Subsequent fieldwork uncovered living individuals in Myanmar and, more recently, in Bangladesh. Though prized as both pets and food, the turtles have shown a willingness to breed in captivity, offering a lifeline for their continued survival.
3 Night Parrots
Night parrots—also known as midnight cockatoos, night parakeets, or nocturnal ground parakeets—look like ordinary pet store parakeets but hide a wildly different lifestyle. Native to Australia, these birds are active after dark, a rarity among parrots.
Regular sightings continued up until 1912, after which the species seemed to vanish, prompting the scientific community to label it extinct. The turn of the millennium brought a dead specimen, suggesting the birds might still be out there.
Since then, naturalists have painstakingly vetted countless sighting reports, confirming a handful of verified observations.
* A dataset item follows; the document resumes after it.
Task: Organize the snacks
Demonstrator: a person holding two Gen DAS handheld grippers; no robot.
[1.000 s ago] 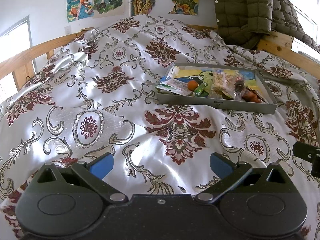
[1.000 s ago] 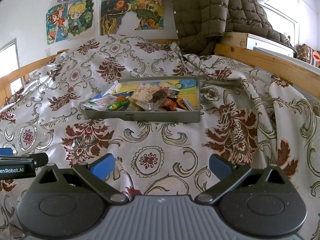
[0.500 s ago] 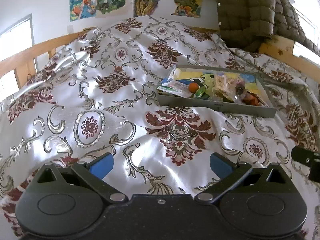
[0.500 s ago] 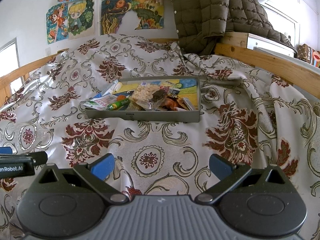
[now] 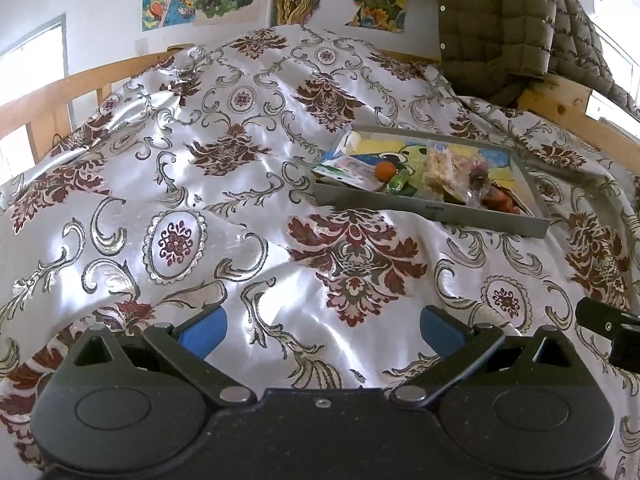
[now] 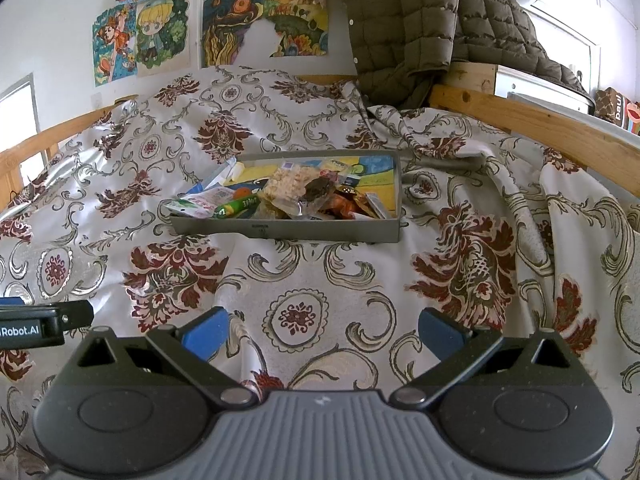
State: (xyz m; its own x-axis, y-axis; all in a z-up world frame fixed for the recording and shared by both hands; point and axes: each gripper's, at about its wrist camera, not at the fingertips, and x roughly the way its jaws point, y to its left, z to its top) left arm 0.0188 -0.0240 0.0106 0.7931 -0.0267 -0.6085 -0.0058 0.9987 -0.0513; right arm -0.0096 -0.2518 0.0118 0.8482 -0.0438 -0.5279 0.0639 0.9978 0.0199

The night parrot’s story underscores how a dedicated community can keep a species from slipping entirely into oblivion.
2 The Pygmy Tarsier
Pygmy tarsiers blur the line between creepy and cute, resembling a miniature gremlin with oversized eyes and, oddly enough, claws instead of nails. Their rarity made them a subject of both fascination and dread.
The last confirmed sighting before a long silence occurred in 1921. For nearly eight decades, biologists assumed the species had vanished, until two Indonesian researchers unintentionally trapped and killed one in 2000.
It wasn’t until 2008 that three living individuals were documented, confirming the pygmy tarsier’s continued existence. Their nocturnal habits and unique anatomy make them a captivating example of a species that escaped the extinction label.
1 Coelacanth
Few Lazarus taxa capture the imagination like the coelacanth. For almost a century, scientists believed this ancient fish existed only as fossils, a relic from a time when fish were transitioning toward land life.
Everything changed when a South African fisherman hauled in an odd‑looking specimen. Museum worker Marjorie Courtenay‑Latimer instantly recognized its significance, and a nearby biologist helped confirm the catch was indeed a living coelacanth.
This discovery flipped the narrative from “extinct for 400 million years” to “still swimming beneath the waves,” cementing the coelacanth’s place as the ultimate survivor.